Foto: FIA ERC / @World

Simone Campedelli und Norbert Herczig – beide wie der Sieger Efren Llarena mit den MRF-Reifen unterwegs – komplettierten mit ihren Skoda Fabia Rally2 evo die Top-8 im Ziel nach vierzehn Sonderprüfungen.

Alberto Battistoli lieferte auf der letzten Sonderprüfung besonders spektakuläre TV-Bilder: Nach einem Überschlag bei einem langsamen Abzweig schleppte der Italiener seinen stark beschädigten Boliden in das Ziel der Sonderprüfung. Battistoli rutschte von P6 auf P9 der Gesamtwertung ab.

Martin Sesks belegte im Skoda Fabia Rally2 Kitcar den zehnten Gesamtrang.

Im Rahmen der Skoda-Festspiele auf den Azoren schied der schnellste Ford Pilot – Ken Torn nach einer bis dahin guten Vorstellung im Kampf um eine Podiumsplatzierung nach einem Dreher in SP 9 in der darauffolgenden Prüfung mit einem technischen Defekt aus.
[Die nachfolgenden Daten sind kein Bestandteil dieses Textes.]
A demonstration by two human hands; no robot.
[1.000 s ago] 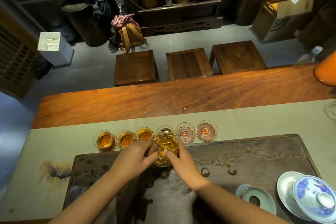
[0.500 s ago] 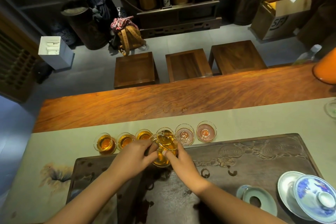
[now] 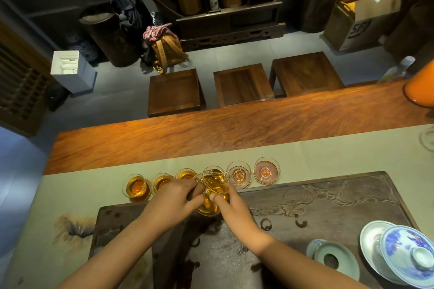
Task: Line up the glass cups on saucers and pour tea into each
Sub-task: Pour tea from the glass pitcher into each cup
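Note:
Several glass cups on saucers stand in a row on the grey-green table runner. The three at the left hold amber tea. The two at the right, one and the other, look nearly empty. A glass pitcher of amber tea is tilted over the middle of the row, its spout by the cup right of centre. My left hand grips its handle side. My right hand steadies its body with the fingertips. Any cup under the pitcher is hidden.
A dark carved tea tray lies in front of the row, wet in places. On its right end sit a blue-and-white lidded bowl and a celadon strainer stand. An orange vessel stands at the far right of the wooden table.
The pitcher and both hands have shifted slightly to the right along the row, and the spout now reaches the cup right of centre.

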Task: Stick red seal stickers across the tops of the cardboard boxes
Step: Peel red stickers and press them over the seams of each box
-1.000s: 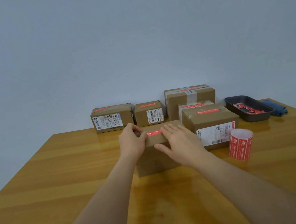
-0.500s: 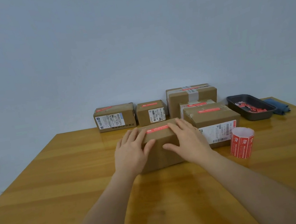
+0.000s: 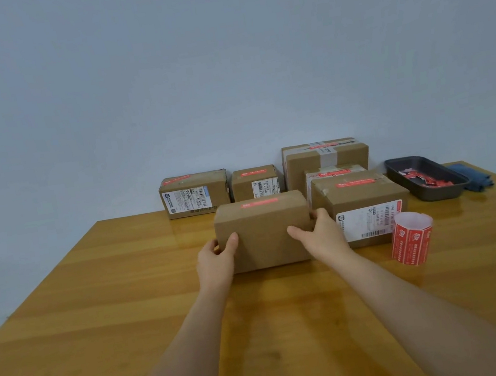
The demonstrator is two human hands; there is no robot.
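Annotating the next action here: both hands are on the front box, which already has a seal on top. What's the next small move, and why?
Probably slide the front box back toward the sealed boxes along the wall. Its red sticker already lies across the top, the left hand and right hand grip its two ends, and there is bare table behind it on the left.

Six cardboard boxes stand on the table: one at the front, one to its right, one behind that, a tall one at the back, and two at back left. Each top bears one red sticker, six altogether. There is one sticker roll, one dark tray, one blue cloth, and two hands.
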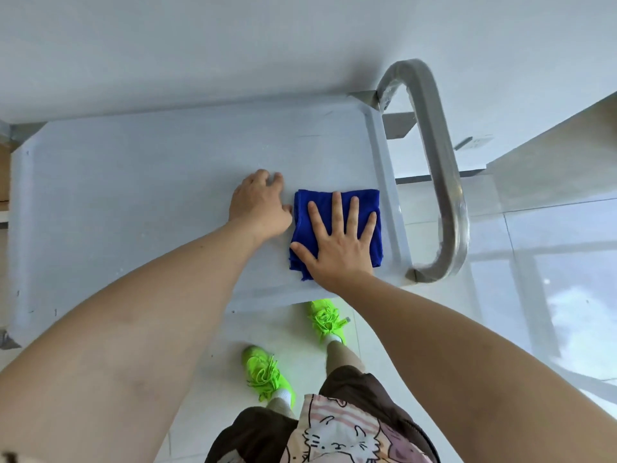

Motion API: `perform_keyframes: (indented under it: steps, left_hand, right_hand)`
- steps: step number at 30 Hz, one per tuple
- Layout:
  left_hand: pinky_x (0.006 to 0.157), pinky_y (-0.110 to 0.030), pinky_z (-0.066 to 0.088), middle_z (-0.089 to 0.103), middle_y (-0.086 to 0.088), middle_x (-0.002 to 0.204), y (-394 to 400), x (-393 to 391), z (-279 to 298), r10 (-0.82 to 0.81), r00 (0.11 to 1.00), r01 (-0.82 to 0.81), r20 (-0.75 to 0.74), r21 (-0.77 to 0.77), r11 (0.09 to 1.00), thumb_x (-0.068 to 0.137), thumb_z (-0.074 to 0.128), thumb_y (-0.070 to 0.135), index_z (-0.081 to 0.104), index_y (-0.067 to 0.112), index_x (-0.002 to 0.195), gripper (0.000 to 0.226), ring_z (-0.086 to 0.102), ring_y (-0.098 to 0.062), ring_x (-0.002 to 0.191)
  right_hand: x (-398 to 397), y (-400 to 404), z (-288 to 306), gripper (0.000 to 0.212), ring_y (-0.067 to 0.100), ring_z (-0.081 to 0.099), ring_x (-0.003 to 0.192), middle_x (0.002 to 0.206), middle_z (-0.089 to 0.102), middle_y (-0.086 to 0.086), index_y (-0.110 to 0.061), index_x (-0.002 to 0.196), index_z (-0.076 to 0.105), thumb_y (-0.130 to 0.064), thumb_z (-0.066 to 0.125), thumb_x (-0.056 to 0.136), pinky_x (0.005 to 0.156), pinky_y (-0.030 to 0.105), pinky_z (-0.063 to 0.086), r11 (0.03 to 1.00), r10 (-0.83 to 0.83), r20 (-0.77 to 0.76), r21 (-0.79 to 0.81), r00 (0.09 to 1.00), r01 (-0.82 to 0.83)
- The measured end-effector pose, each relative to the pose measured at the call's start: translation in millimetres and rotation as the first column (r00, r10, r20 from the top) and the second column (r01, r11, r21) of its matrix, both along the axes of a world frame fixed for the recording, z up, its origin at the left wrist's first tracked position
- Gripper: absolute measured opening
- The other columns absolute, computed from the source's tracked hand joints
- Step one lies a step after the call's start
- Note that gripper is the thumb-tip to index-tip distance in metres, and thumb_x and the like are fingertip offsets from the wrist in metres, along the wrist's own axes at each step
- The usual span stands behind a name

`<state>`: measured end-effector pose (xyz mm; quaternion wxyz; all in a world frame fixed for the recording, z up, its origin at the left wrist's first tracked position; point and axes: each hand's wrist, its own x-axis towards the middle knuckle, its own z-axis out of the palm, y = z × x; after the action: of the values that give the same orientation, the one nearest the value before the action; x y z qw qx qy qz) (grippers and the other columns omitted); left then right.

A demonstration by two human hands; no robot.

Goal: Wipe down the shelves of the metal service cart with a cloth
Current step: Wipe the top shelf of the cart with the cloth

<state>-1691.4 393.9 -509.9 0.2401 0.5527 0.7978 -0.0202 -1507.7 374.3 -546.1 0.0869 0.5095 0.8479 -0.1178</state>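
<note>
1. Looking down, closest to me are the neon green shoes (320, 320) on the tile floor, right below the near edge of the cart's top shelf (133, 195).
2. Next up, the right hand (337, 242) lies flat with fingers spread wide, palm pressing the folded blue cloth (370, 202) onto the shelf. Nothing's gripped, it's just pushing down.
3. The cloth sits at the shelf's right end, just beside the raised rim, with the handle (437, 168) past that.
4. The left hand (258, 203) rests on the shelf just left of the cloth, fingers loosely curled and holding nothing, thumb about touching the cloth's edge.
5. Pretty much all the bare shelf stretches left of the cloth along its long axis, so I'd guess the next swipe goes leftward, and the left hand's in the way.
</note>
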Motion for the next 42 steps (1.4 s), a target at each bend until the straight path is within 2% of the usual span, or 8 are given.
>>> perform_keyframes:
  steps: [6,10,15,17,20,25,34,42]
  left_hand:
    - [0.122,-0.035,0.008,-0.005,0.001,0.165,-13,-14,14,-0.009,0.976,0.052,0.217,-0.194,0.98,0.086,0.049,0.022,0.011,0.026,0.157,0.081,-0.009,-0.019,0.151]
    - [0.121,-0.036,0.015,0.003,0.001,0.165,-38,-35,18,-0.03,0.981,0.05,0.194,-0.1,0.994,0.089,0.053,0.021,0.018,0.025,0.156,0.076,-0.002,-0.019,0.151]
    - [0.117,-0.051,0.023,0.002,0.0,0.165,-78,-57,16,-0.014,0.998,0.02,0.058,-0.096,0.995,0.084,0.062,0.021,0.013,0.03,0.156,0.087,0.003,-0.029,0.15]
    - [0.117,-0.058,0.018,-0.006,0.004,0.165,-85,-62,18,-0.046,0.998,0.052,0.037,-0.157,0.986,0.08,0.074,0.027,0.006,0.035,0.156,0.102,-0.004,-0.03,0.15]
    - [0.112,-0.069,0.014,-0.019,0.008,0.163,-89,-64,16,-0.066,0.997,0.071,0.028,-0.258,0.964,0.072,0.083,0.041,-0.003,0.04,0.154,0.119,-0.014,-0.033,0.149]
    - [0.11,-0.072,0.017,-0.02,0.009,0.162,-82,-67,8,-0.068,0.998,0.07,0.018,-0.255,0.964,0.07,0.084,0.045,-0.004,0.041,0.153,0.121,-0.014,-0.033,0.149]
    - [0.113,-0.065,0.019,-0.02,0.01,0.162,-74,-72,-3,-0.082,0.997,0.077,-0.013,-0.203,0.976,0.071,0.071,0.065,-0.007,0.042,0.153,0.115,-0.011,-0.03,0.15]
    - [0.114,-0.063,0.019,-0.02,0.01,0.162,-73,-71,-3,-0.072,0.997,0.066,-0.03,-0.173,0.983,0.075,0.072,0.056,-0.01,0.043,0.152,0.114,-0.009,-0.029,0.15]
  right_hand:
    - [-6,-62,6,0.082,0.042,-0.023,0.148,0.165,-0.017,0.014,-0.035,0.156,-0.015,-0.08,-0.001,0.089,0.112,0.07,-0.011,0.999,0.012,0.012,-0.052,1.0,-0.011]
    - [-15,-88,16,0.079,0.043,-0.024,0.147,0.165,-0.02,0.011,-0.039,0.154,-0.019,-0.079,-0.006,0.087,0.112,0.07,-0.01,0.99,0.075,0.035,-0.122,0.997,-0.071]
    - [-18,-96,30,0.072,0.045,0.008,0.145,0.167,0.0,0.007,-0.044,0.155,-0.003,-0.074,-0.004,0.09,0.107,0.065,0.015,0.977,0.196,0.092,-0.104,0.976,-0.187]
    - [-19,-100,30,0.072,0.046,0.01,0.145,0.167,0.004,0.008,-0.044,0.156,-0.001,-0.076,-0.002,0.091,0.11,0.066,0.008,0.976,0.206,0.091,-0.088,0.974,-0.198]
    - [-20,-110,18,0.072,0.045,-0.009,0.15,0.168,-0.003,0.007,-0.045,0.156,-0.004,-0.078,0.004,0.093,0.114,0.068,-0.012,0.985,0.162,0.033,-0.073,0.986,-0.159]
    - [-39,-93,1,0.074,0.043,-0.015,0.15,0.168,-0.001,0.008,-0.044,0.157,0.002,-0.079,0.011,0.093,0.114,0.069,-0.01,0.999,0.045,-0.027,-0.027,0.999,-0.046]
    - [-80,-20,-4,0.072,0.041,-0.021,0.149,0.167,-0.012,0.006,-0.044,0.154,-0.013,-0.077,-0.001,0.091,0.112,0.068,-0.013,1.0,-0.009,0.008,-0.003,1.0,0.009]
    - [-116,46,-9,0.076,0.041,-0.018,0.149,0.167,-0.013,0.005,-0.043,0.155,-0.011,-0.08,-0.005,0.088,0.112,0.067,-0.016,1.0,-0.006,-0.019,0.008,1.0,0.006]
Den Sieg in der finalen Powerstage Wertung holte sich Efren Llarena vor Simone Tempestini, Ricardo Moura, Simon Wagner und Simone Campedelli.

Foto: FIA ERC / @World

Endstand:
01. Llarena / Fernandez, Skoda Fabira Rally2 evo 2:24:58.3
02. Moura / Costa, Skoda Fabia Rally2 evo +2.7
03. Wagner / Winter, Skoda Fabia Rally2 evo +31.4
04. Tempestini / Itu, Skoda Fabia Rally2 evo +50.4
05. Araujo / Ramalho, Skoda Fabia Rally2 evo +1:48.0
06. Magalhaes / Magalhaes, Hyundai i20 N Rally2 +3:01.9
07. Campedelli / Canton, Skoda Fabia Rally2 evo +3:10.9
08. Herczig / Bacigal, Skoda Fabia Rally2 evo +3:35.0
09. Battistolli / Scattolin, Skoda Fabia Rally2 evo +3:49.3
10. Sesks / Francis, Skoda Fabia Rally2 Kit +5:15.5

Wichtigste Ausfälle u.a: Ricardo Teodosio, Ken Torn, Paulo Nobre, Ruben Rodrigues, Roberto Dapra, Patrik Herczig, Ghjuvanni Rossi, Manuel Osorio, Daniel Nunes

Bestzeiten: Moura – 4, Tempestini – 2, Llarena – 2, Wagner - 2, Rodrigues – 1, Battistolli – 1, Kern - 1

Die Rallye Europameisterschaft wird von 12.-14. Mai 2022 mit der 46. Rally Islas Canarias fortgesetzt.